AIM OF THE TASK: What is needed is the run of lines from the one with "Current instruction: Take" through the close of the data, set down exactly.

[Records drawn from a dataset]
+ + + + +
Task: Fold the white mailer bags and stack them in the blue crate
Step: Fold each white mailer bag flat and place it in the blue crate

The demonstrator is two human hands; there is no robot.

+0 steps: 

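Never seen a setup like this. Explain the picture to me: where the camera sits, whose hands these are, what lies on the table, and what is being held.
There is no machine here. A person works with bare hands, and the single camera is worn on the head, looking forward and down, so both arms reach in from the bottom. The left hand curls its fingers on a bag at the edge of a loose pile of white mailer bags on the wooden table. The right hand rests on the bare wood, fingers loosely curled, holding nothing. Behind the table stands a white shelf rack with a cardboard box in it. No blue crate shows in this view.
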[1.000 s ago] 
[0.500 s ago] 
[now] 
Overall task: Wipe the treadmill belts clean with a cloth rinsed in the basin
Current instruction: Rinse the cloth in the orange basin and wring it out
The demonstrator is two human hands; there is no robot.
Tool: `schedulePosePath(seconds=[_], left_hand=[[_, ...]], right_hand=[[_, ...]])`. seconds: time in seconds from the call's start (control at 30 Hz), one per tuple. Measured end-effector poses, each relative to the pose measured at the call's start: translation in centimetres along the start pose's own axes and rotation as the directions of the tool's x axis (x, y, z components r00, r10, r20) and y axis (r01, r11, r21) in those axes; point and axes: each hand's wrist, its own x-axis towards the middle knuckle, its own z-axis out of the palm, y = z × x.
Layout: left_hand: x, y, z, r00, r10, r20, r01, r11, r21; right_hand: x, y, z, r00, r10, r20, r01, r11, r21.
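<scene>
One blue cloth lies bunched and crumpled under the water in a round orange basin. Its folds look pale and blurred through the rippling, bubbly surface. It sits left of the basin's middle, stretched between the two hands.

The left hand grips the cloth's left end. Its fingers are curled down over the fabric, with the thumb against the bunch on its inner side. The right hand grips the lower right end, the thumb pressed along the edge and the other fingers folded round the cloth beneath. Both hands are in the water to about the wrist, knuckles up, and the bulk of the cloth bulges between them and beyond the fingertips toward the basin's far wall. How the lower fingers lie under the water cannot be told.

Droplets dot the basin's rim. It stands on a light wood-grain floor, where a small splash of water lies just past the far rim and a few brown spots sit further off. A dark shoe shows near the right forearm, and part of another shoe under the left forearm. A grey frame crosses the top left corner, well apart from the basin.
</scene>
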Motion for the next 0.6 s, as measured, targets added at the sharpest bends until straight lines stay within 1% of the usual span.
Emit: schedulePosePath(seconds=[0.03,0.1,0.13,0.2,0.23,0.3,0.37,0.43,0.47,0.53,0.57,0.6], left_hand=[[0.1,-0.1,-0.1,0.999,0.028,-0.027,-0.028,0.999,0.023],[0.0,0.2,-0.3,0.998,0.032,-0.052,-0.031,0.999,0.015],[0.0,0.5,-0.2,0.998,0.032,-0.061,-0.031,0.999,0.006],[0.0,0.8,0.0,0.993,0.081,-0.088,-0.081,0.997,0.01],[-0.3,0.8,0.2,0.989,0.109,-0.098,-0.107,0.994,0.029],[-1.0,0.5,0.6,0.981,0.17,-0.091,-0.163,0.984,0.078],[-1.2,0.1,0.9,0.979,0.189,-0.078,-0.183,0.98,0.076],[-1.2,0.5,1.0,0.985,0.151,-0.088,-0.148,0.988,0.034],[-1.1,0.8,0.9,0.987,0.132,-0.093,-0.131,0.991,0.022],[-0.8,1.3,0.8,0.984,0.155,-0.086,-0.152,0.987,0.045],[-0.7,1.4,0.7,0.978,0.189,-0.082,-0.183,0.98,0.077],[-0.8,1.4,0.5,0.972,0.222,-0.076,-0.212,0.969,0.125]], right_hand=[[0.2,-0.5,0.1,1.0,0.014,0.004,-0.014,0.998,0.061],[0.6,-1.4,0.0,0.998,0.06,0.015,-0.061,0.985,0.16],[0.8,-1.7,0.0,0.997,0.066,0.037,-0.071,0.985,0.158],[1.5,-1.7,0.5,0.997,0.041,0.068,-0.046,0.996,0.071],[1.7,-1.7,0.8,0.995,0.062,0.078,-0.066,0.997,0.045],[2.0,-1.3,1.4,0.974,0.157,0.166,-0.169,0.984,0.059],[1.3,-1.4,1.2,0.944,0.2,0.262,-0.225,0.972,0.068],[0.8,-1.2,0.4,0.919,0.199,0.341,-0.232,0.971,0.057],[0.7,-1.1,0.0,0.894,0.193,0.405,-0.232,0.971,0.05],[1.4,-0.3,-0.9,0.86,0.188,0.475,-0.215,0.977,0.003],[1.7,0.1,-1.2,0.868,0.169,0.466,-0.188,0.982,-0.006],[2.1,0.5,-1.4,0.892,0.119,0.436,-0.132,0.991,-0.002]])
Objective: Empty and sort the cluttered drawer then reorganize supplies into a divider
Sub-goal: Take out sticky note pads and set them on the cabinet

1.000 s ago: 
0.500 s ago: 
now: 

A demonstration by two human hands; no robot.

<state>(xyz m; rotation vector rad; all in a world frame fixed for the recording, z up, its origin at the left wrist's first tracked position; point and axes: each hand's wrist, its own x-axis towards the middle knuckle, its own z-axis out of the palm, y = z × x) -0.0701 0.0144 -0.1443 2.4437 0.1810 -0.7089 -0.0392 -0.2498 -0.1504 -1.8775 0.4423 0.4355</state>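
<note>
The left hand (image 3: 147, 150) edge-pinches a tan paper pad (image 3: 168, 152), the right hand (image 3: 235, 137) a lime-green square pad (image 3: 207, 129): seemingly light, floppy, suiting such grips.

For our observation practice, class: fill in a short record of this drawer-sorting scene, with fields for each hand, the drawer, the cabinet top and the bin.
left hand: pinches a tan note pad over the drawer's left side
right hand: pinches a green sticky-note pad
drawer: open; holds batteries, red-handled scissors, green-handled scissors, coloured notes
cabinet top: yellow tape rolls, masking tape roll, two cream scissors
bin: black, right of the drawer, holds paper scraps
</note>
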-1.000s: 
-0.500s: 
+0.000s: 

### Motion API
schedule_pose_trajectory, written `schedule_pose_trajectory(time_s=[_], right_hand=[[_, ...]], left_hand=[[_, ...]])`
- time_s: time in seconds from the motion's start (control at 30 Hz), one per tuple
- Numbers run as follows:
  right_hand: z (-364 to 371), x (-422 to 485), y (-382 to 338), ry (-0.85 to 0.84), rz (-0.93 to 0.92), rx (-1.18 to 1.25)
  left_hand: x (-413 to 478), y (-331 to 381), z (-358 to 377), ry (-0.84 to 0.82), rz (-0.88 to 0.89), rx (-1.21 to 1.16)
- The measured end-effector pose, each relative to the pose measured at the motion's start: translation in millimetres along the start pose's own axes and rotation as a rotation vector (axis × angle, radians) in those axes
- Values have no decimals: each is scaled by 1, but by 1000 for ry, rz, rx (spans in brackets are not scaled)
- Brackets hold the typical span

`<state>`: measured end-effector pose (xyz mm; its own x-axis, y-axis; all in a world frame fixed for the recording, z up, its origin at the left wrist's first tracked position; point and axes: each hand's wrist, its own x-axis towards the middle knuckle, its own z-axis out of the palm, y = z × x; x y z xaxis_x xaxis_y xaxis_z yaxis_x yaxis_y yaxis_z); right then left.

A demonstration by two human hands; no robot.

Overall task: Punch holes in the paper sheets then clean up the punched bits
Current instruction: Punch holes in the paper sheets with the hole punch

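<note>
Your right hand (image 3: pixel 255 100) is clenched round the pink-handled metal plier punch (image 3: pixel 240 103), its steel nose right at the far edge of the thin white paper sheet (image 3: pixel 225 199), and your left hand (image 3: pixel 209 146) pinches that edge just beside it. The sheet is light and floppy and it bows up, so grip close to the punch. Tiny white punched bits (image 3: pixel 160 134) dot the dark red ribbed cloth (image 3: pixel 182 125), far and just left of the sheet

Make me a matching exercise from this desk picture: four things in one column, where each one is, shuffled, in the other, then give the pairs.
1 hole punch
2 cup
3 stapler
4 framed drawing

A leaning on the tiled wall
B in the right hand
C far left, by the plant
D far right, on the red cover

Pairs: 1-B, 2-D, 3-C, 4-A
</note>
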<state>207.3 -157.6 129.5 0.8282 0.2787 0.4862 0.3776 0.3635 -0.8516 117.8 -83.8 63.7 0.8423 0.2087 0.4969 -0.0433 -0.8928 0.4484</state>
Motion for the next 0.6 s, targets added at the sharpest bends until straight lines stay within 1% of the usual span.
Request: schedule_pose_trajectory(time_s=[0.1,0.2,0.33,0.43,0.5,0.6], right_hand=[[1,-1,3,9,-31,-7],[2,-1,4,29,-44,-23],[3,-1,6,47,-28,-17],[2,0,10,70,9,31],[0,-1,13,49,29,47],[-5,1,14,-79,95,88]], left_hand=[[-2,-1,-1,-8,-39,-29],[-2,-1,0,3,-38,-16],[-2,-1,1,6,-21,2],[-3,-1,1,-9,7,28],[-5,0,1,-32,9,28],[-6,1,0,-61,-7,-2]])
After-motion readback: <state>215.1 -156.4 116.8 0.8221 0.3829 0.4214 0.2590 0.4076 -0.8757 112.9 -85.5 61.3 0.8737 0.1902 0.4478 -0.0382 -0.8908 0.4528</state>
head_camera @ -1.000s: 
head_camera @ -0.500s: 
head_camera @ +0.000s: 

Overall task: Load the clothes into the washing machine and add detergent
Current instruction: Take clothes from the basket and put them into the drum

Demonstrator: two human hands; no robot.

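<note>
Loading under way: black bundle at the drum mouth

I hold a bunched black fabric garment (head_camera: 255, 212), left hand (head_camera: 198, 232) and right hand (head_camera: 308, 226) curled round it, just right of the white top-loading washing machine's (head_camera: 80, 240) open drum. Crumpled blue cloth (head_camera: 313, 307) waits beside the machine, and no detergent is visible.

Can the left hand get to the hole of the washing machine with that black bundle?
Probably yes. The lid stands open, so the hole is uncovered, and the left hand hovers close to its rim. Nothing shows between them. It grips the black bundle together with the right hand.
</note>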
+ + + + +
COMPLETED EXERCISE:
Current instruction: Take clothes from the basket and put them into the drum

Demonstrator: two human hands; no robot.

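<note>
Loading under way: black bundle at the drum mouth

I hold a bunched black fabric garment (head_camera: 255, 212), left hand (head_camera: 198, 232) and right hand (head_camera: 308, 226) curled round it, just right of the white top-loading washing machine's (head_camera: 80, 240) open drum. Crumpled blue cloth (head_camera: 313, 307) waits beside the machine, and no detergent is visible.

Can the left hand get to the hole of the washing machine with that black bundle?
Probably yes. The lid stands open, so the hole is uncovered, and the left hand hovers close to its rim. Nothing shows between them. It grips the black bundle together with the right hand.
</note>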

What precedes this is the full answer.